- [WHAT THIS TASK INVOLVES] Below are several records. Retype exactly those lines running from the one with "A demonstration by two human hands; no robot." through the one with "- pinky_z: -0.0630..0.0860", end lines included, and no others.
[[ TASK INPUT open ]]
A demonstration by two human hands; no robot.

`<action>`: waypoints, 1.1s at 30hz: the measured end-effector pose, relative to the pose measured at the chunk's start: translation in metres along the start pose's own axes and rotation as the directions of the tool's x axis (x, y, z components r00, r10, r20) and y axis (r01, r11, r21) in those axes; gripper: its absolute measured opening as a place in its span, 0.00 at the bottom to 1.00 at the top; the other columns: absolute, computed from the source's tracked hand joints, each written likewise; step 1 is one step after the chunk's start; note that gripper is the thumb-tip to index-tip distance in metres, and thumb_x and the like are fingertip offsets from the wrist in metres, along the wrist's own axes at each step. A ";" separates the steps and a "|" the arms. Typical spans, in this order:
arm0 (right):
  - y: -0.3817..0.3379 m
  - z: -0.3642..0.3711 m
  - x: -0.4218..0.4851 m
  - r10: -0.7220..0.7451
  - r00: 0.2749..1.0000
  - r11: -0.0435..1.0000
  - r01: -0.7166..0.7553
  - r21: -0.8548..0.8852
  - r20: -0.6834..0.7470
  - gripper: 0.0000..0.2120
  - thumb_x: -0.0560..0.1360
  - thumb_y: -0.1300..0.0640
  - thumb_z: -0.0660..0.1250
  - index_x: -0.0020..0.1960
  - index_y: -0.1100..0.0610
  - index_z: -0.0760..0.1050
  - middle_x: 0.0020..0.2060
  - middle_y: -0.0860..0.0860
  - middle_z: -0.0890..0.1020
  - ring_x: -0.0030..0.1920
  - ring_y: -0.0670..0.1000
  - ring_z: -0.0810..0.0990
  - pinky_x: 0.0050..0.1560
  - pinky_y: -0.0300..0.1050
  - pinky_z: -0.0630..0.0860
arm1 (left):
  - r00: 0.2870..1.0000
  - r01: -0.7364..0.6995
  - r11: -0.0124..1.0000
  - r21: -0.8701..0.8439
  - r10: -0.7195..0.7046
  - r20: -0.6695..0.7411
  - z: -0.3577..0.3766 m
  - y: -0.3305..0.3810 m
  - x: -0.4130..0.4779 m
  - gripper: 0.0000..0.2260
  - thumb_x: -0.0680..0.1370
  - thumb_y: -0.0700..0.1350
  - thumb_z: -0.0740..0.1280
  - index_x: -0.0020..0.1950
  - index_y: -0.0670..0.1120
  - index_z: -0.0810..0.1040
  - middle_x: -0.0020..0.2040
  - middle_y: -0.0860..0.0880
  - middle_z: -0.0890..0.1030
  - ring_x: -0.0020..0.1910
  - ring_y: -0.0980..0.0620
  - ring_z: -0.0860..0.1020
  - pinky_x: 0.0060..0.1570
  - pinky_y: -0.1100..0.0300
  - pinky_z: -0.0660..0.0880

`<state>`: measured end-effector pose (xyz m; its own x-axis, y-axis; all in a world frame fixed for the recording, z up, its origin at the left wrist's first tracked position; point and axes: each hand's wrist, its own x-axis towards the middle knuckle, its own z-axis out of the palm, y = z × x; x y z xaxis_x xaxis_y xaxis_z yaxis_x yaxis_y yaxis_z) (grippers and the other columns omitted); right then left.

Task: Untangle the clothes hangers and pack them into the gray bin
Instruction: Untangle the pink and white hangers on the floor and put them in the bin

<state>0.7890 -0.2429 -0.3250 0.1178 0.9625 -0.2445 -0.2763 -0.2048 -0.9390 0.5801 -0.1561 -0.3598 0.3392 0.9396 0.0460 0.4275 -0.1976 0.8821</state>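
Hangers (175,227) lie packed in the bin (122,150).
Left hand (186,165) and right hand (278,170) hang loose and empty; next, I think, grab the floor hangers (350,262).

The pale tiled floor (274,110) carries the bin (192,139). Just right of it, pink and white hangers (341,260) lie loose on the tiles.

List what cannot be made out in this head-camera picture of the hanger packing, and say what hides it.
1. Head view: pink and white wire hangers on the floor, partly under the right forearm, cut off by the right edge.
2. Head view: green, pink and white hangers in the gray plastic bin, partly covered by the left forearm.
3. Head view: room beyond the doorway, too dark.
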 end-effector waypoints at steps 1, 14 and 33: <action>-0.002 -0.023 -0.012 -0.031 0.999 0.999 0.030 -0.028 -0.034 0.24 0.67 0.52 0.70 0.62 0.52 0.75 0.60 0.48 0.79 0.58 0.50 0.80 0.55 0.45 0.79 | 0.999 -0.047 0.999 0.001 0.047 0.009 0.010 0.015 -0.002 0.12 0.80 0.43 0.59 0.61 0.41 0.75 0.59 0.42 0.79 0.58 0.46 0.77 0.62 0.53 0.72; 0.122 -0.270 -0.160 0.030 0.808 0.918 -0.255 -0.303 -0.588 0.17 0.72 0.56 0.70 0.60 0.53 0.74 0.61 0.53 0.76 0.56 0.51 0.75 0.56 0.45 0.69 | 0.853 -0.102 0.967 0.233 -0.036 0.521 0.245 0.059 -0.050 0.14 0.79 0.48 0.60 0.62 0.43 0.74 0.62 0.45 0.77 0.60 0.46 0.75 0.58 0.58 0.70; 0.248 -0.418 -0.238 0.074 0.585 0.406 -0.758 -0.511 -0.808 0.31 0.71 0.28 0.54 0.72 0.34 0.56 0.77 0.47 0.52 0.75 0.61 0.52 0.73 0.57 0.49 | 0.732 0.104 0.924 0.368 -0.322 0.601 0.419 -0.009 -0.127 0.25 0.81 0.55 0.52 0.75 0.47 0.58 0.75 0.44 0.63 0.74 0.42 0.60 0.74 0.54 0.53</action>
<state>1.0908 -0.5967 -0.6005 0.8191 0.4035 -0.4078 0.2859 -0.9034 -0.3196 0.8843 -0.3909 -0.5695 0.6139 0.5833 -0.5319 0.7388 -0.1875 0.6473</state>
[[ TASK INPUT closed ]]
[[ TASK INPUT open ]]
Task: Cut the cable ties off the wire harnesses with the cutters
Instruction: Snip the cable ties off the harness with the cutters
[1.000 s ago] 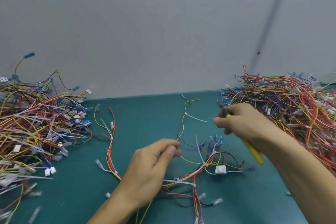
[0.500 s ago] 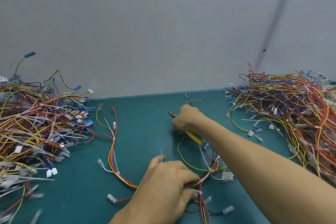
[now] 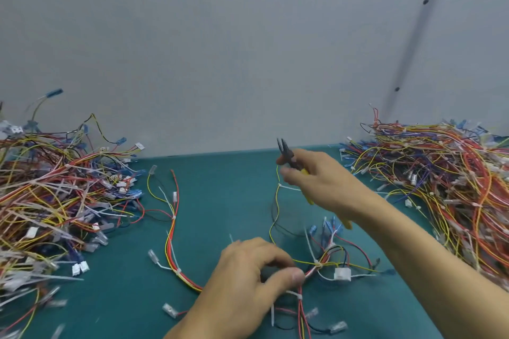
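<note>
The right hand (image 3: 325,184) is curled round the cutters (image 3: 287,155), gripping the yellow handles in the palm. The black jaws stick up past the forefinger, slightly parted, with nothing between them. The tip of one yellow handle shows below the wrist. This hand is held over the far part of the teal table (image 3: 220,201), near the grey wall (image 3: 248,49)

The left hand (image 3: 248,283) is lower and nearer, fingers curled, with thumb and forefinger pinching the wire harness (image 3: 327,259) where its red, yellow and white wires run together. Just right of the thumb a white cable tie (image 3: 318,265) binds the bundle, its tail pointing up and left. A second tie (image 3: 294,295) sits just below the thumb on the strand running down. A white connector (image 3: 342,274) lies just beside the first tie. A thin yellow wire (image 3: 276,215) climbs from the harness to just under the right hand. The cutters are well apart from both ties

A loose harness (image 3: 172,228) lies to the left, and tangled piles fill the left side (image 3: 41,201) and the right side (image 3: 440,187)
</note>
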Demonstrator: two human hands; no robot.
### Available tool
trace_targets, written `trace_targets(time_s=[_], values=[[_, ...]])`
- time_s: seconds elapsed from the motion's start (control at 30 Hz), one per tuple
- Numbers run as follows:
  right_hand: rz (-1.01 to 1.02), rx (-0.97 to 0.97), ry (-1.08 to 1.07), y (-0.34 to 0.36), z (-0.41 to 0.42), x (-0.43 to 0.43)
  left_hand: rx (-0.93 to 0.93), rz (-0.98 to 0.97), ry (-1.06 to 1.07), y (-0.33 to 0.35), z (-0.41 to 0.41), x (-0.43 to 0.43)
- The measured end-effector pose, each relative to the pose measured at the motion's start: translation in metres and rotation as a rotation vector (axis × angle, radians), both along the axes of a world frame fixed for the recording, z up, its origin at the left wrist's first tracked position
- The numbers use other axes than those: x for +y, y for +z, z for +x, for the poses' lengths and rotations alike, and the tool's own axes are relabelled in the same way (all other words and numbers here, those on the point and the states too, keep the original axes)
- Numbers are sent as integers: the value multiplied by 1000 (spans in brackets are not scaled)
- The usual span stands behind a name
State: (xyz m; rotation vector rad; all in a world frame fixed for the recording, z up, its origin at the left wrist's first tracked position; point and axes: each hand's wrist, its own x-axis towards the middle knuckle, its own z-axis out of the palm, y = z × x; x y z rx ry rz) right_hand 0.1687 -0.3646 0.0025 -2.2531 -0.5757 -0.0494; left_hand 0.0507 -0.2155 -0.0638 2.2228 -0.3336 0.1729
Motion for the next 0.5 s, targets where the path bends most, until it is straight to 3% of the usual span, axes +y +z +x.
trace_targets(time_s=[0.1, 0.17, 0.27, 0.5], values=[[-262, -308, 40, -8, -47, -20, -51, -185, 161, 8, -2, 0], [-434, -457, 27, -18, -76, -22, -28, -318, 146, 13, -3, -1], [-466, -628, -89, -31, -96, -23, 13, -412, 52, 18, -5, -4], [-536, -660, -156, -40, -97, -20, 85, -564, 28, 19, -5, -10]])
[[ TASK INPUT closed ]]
- [TASK SOLUTION]
A demonstration by two human hands; no robot.

`<action>`: waypoints, 1.1s at 30hz: the measured end-effector pose, relative to the pose measured at the chunk's start: translation in metres along the start pose's own axes and rotation as the directions of the tool's x axis (x, y, z components r00, r10, r20) and y axis (r01, r11, r21) in those axes; gripper: its absolute measured opening as a place in its span, 0.00 at the bottom to 1.00 at the top; the other columns: absolute, computed from the source's tracked hand joints, each written likewise; step 1 is one step after the chunk's start; note that gripper is the thumb-tip to index-tip distance in metres, and thumb_x and the like are fingertip offsets from the wrist in metres, along the wrist's own axes at each step. A ";" separates the steps and a "|" the arms. Typical spans, in this order:
arm0 (right):
  - y: -0.3817..0.3379 m
  - z: -0.3642..0.3711 m
  - x: -0.4218..0.4851 m
  - r10: -0.7220..0.7451
  - r00: 0.2749..1.0000
  - r11: -0.0435..1.0000
  - r01: -0.7166..0.7553
  - r21: -0.8548..0.8852
  - r20: -0.6834..0.7470
  - gripper: 0.0000..0.2120
  - thumb_x: -0.0560..0.1360
  - thumb_y: -0.1300..0.0640
  - thumb_z: -0.0660..0.1250
  - index_x: -0.0020..0.1960
  - index_y: -0.1100..0.0610
  - index_z: -0.0760..0.1050
  - middle_x: 0.0020..0.2060
  - middle_y: -0.0860..0.0860
  - middle_z: -0.0890..0.1020
  - ring_x: -0.0030..0.1920
  - ring_y: -0.0670..0.1000
  - ring_z: -0.0810..0.0990
  - pinky_x: 0.0050..0.1560
  - pinky_y: -0.0300..0.1050
  - pinky_z: -0.0630..0.0860

Output for the exercise is complete.